Fred Ritchin is dean emeritus of the School at the International Center of Photography. A noted writer on photography, he is the author most recently of The Synthetic Eye: Photography Trans- formed in the Age of AI, and is also an editor and curator who focuses on projects exploring issues of social justice and human rights.
Claudio Edinger, David Schwartz, 1979-82. Gelatin silver print. Courtesy of the artist.
With a degree in Economics, Claudio Edinger (b. 1952) began his photography career in 1975. He is the author of 23 photography books, a novel, and a book on the history of photography.
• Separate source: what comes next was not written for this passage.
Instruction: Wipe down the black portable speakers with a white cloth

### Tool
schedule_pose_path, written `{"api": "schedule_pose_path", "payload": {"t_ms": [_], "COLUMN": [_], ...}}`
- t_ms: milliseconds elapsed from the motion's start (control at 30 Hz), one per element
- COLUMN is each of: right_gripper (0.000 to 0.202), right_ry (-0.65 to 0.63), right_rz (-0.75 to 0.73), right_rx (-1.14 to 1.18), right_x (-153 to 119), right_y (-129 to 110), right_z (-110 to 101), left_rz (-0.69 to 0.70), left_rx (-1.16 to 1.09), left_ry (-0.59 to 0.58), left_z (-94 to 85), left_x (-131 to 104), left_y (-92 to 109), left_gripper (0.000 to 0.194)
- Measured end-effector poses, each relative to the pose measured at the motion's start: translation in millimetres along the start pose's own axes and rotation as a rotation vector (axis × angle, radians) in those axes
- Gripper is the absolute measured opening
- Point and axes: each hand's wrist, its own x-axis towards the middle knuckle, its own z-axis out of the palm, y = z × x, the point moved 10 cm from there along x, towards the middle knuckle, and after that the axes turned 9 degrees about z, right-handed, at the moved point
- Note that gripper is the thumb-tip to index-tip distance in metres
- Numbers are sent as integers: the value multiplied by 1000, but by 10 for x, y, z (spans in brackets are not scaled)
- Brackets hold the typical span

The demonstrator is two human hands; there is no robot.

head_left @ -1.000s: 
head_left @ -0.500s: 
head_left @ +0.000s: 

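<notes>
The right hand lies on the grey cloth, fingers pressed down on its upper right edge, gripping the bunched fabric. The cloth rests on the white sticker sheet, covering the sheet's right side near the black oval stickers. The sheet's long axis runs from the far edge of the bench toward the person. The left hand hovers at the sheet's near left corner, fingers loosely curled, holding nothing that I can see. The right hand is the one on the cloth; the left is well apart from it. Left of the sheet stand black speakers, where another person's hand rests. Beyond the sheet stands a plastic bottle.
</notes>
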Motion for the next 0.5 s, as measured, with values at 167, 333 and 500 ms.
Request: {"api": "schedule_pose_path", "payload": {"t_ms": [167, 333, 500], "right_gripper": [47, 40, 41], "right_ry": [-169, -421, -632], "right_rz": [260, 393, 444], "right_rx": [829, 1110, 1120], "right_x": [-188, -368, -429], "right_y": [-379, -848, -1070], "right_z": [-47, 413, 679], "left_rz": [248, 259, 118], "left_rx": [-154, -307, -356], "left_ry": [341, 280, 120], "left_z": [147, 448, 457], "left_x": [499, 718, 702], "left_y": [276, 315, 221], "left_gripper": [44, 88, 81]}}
He has received numerous prestigious awards, including the Leica Award (twice), the Hasselblad Award, the Higashikawa Award (Japan), the Life Magazine Award, the Ernst Haas Award (USA), the JP Morgan Award, the Pictures of the Year Award (USA), the Abril Award (twice), the Marc Ferrez Award, and the Porto Seguro Award in Brazil (twice).
Edinger’s photographs are part of the collections of LACMA (Los Angeles), Maison Européenne de la Photographie (Paris), MASP, MIS, MAM, MAC, Pinacoteca, Museu Metropolitano de Curitiba, Metronòm (Barcelona), Higashikawa (Japan), AT&T Photo Collection (USA), Equity International Photo Collection (USA), Brazil Golden Art Fund, Itaú Cultural, Centro Cultural Banco do Brasil, Instituto Figueiredo Ferraz, and the largest private photography collections in Brazil.
This year, he was included in Forbes magazine’s list of 50 Brazilian celebrities over the age of 50.
Claudio Edinger, Self-Portrait, 1979-82. Gelatin silver print. Courtesy of the artist.